Format strings are interpolated similarly to printf(). Supported parameters are:

  • %d - stream number
  • %n - metric name without tags, e.g. duration
  • %cn - canonical metric name (with tags), e.g. duration|ST[dc:us/east]
  • %t{$tagcat} - tagcat:tagvalue, e.g. %t{dc} -> dc:us/east
  • %tv{$tagcat} - tagvalue, e.g. %tv{dc} -> us/east
  • Variants:
    • With $tagcat = *, this function will return output for all tags that do not lead with __ (double underscore).
    • %-t, %-tv will act like %t, %tv, but only return output for fields that have vary among all output streams. This will suppress tags that are the same for all return streams so that tag differences clearly stand-out the to the viewer.

Examples:

  • Relabel a single metric:

    metric(<uuid>,<name>) | label("Some static name")
    
  • Annotate histogram percentiles:

    histogram:percentile(50,95,99) | label("Median", "95th Percentile", "99th Percentile")
    
  • Enumerate output streams:

    find("...") | label("This is output stream %d")
    
  • Label with name and comma separated list of tags in brackets:

    find("...") | label("%n [%t{*}]")
    
  • Label with name and all tags that vary among the search results:

    find("...") | label("%n %t-{*}")
    

Package find

The find package contains the main functions to retrieve data. It enables searching for metrics based on metric names and tags. The full search query syntax is documented in the section Metric Search.

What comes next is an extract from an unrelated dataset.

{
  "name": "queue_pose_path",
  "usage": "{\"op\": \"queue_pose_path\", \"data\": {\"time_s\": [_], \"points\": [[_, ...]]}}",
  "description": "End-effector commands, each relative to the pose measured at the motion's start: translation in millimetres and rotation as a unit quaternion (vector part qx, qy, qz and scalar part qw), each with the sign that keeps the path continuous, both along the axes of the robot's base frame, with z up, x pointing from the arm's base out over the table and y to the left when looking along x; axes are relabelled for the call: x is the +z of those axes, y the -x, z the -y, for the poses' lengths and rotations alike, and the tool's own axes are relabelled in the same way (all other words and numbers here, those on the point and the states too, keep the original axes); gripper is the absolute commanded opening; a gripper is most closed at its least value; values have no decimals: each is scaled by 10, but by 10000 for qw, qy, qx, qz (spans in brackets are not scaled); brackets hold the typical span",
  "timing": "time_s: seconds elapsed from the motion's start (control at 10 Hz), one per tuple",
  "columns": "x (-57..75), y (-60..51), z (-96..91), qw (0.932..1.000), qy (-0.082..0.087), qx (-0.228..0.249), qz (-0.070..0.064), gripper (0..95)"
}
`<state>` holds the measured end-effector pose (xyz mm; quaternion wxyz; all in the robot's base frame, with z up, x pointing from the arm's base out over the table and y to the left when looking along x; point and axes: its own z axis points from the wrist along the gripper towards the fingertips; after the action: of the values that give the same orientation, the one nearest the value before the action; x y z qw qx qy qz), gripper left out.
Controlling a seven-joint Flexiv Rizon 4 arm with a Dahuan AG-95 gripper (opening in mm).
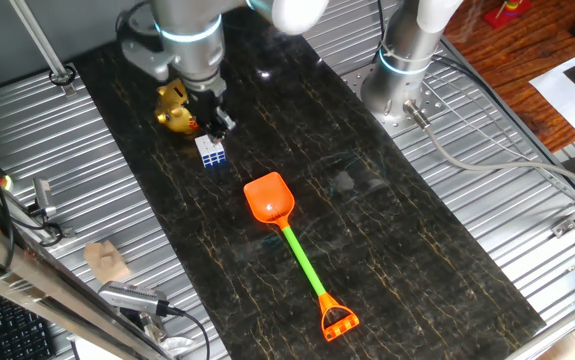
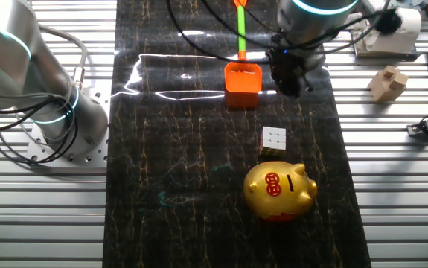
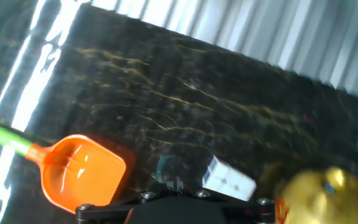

The main function in this package is:

  • find(name_pattern, [tag_query], [limit=1000]) - Searches for metrics matching the provided search queries.
    • name_pattern - Searches for metrics whose name matches the provided pattern.
    • tag_query - (optional) Provides an additional search query expression that has to be matched.
    • limit = 1000 - Maximal number of search results to return. The maximal allowable limit setting is 3000.

Note: The numer of search results returned by find() is limited by default to 1000 results. If that limit is reached, a warning message will be shown on graphs. You can increase the limit to 3000 by providing a limit parameter. Please contact support if you need to process more search results at a time.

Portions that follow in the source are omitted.